Quête d’identité pour Medi1Sat
Avec un actionnariat 100 % marocain, une nouvelle grille en préparation, des restrictions budgétaires et un mode de diffusion en renégociation, les ambitions maghrébines de la chaîne se réduisent comme peau de chagrin.
Les dirigeants de Medi1Sat jouent les abonnés absents. Abbas Azzouzi, nouveau PDG de la chaîne télévisée depuis janvier 2010, et Othman Nejjari, son directeur de l’information, refusent de répondre aux questions tant qu’ils n’ont pas fini d’élaborer une stratégie viable pour sortir Medi1Sat de la tempête.

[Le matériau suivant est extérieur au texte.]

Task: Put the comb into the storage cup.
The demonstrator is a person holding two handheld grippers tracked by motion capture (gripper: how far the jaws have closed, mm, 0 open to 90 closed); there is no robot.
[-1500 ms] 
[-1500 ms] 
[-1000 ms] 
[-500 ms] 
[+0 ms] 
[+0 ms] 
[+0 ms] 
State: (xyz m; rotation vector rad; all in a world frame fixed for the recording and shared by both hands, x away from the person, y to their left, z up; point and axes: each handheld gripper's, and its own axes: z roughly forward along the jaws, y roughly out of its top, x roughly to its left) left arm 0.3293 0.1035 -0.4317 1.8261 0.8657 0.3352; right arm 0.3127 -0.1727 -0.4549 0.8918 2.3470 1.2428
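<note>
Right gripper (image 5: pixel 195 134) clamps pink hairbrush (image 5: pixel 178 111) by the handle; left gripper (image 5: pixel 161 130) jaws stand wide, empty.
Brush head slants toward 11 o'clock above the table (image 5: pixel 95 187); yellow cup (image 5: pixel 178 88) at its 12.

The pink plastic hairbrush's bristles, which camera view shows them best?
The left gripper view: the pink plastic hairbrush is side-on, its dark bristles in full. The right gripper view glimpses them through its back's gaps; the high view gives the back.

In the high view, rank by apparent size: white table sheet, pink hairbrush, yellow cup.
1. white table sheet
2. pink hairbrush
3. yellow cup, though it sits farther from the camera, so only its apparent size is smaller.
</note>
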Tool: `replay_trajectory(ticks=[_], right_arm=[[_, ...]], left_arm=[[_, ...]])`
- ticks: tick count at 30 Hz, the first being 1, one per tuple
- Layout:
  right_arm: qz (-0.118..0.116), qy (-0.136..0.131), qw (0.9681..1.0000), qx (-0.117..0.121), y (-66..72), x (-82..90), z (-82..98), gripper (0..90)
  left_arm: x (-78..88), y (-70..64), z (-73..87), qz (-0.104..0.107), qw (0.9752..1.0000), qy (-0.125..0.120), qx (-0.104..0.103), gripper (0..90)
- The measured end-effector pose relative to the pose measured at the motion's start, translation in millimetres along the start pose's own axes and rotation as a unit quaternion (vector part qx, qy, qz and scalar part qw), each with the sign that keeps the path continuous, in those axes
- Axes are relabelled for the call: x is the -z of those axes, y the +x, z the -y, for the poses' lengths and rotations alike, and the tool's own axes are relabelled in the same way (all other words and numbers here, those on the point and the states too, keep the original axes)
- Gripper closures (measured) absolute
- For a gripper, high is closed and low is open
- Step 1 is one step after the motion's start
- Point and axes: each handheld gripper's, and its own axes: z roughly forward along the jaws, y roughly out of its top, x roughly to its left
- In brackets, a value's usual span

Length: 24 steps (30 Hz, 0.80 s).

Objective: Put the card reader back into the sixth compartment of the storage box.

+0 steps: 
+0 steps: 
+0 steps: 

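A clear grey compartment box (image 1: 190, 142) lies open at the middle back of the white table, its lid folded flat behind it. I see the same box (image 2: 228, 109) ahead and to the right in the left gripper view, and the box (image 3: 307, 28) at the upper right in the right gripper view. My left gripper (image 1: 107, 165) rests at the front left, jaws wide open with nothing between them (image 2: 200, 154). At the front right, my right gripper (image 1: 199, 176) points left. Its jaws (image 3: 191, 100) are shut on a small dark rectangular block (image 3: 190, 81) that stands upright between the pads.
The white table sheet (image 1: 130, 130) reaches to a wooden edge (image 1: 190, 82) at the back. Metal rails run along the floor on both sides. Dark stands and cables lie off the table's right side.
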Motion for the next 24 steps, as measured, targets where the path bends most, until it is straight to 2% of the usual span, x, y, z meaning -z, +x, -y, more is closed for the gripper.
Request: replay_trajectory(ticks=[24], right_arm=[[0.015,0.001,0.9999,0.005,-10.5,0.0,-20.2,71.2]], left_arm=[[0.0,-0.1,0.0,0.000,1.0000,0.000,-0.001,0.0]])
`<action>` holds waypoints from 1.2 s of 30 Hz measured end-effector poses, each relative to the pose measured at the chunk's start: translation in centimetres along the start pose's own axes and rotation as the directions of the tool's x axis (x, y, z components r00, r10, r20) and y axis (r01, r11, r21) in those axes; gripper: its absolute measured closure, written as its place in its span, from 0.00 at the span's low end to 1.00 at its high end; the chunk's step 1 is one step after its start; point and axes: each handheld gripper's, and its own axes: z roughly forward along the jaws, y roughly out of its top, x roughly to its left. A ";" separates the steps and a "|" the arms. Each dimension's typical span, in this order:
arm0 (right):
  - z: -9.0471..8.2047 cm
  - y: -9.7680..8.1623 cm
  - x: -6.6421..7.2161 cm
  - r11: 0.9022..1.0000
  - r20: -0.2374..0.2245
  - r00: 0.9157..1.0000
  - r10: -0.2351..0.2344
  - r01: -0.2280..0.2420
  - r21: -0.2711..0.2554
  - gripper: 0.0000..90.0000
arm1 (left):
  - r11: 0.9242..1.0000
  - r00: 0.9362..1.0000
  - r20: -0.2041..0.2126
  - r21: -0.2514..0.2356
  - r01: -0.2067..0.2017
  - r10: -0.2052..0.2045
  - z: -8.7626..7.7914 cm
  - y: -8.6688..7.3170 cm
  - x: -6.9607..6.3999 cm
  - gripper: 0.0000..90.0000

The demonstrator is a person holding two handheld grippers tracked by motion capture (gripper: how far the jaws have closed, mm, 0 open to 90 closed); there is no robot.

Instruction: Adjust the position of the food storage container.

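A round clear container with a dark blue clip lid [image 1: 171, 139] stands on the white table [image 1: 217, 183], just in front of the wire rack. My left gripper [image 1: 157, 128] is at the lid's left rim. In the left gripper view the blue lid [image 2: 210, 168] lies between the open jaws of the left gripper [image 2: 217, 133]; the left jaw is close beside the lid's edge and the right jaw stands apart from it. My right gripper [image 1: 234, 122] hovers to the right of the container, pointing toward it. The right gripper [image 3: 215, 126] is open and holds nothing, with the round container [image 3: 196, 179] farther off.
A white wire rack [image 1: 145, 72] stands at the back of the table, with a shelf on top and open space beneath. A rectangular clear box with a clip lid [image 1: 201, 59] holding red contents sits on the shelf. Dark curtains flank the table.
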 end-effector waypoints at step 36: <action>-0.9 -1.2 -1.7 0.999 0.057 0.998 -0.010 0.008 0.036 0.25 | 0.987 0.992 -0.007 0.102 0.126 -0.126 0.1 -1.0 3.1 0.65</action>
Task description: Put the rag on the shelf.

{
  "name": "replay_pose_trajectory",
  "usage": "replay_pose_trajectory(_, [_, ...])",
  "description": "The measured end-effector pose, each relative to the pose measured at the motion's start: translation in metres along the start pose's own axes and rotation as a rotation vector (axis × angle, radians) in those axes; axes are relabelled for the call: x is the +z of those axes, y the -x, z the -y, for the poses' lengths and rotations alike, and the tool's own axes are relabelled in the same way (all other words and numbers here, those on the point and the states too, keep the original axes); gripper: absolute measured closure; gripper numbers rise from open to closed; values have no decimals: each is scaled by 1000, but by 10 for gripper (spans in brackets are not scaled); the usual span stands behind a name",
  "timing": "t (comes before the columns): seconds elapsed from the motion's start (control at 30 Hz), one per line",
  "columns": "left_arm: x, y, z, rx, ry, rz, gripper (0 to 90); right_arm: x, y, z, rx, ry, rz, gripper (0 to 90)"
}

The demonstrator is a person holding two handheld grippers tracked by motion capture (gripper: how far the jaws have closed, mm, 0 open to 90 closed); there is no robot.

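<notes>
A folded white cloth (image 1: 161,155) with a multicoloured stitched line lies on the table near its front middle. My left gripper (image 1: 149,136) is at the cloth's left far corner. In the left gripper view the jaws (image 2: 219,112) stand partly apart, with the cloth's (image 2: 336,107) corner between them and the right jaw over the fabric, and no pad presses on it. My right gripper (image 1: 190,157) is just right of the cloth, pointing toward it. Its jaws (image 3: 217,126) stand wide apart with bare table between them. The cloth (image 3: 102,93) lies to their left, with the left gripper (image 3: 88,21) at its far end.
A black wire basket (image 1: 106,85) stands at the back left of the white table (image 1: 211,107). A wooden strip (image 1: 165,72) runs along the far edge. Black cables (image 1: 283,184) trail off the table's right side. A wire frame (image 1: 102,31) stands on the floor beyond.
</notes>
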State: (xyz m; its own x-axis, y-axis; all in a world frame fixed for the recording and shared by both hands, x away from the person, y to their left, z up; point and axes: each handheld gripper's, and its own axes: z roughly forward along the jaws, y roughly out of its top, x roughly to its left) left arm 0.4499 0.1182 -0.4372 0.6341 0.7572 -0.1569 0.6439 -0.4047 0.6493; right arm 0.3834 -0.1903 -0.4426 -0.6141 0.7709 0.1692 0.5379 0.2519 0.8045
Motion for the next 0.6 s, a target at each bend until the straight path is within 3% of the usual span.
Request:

La toute jeune chaîne d’information maghrébine, créée en 2006 à Tanger, se trouve en effet à un moment critique de son histoire, très mouvementée déjà. Les nouveaux patrons et leurs équipes, installés dans la zone franche de Tanger, doivent trouver de toute urgence une solution pour leur canal de diffusion au Maroc, renouveler leur grille des programmes et définir un modèle économique raisonnable. À peine nommé, le PDG est sous pression. Il doit en théorie présenter la nouvelle orientation de la chaîne lors du prochain conseil d’administration, qui se tient généralement en septembre. Or les actionnaires – Caisse de dépôt et de gestion (CDG) et Maroc Télécom en tête – sont fatigués d’injecter de l’argent dans un puits sans fond. En 2006, le capital initial de Medi1Sat était de 16 millions d’euros. En 2008, il a fondu à 1,35 million d’euros pour apurer les dettes, avant que les actionnaires ne réinvestissent 16,5 millions d’euros la même année.
Sérieuse mais trop lisse
Il était grand temps de revoir l’orientation d’une chaîne qui peine depuis son démarrage à trouver une place dans le paysage audiovisuel. « Elle s’est limitée à reprendre le style d’Al-Jazira, sans en avoir les moyens », critique Mohamed Belghazi, professeur à l’Institut supérieur de l’information et de la communication (Isic), à Rabat. « Nous voulions faire une chaîne maghrébine, mais nous ne disposions pas d’équipes permanentes à Alger et à Tunis, et la direction était rétive aux reportages sur le terrain », ajoute un ancien journaliste de la chaîne.
« Qui regarde aujourd’hui Medi1Sat ? » s’interroge Mohamed Douyeb, éditeur du site web visamedias.info, consacré à l’actualité des médias marocains. « Leur information est sérieuse mais trop lisse, et parfois décalée par rapport à l’actualité marocaine. Le jour de l’effondrement de la mosquée de Meknès, ils ont ouvert leur journal sur l’Irak ! » s’offusque-t-il.
Medi1Sat peine à séduire les téléspectateurs et les annonceurs avec ce modèle éditorial bancal, ni complètement marocain ni vraiment maghrébin. L’audimat, même au Maroc, est faible : 0,6 % d’audience journalière en mars dernier, selon Marocmétrie, ce qui fait d’elle la 22e chaîne regardée. Quant aux autres pays du Maghreb, les résultats ne sont guère plus convaincants. « Un nouveau modèle éditorial est en gestation. L’info restera l’ADN de la chaîne, mais Azzouzi devra muscler ses programmes », prédit Mohamed Douyeb.
La nouvelle direction doit, certes, renouveler sa grille, mais aussi et surtout trouver un accord avec la Société nationale de radiodiffusion et de télévision (SNRT) pour la diffusion au Maroc, où la chaîne va abandonner sa politique du « tout-satellite » pour le terrestre d’ici à un an, en optant pour le numérique ou l’hertzien, grâce à son nouveau statut public.
Depuis que la CDG a pris la majorité de l’actionnariat (51 %), en septembre 2008, Medi1Sat est en effet entré dans le giron de l’État et peut, à ce titre, revendiquer l’utilisation des canaux terrestres. Ce qui, a priori, doit lui permettre de gagner en audience et donc d’attirer davantage les annonceurs. Reste que les barons des deux pôles de l’audiovisuel public, la SNRT et la chaîne 2M, sont rétifs à l’idée de partager leurs infrastructures et le gâteau publicitaire avec ce nouveau venu. Mais Medi1Sat n’a pas les moyens de se payer ses propres infrastructures ; il lui faudra composer avec la SNRT. Et si cette dernière rechigne à lui fournir un canal hertzien, elle pourrait tout de même lui octroyer une fréquence de la TNT.
Ces chamboulements en cascade tendent à dénaturer le modèle initial, qui voulait faire de Medi1Sat une porte ouverte sur le Maghreb. L’heure est en effet plutôt à un recentrage à marche forcée sur le royaume.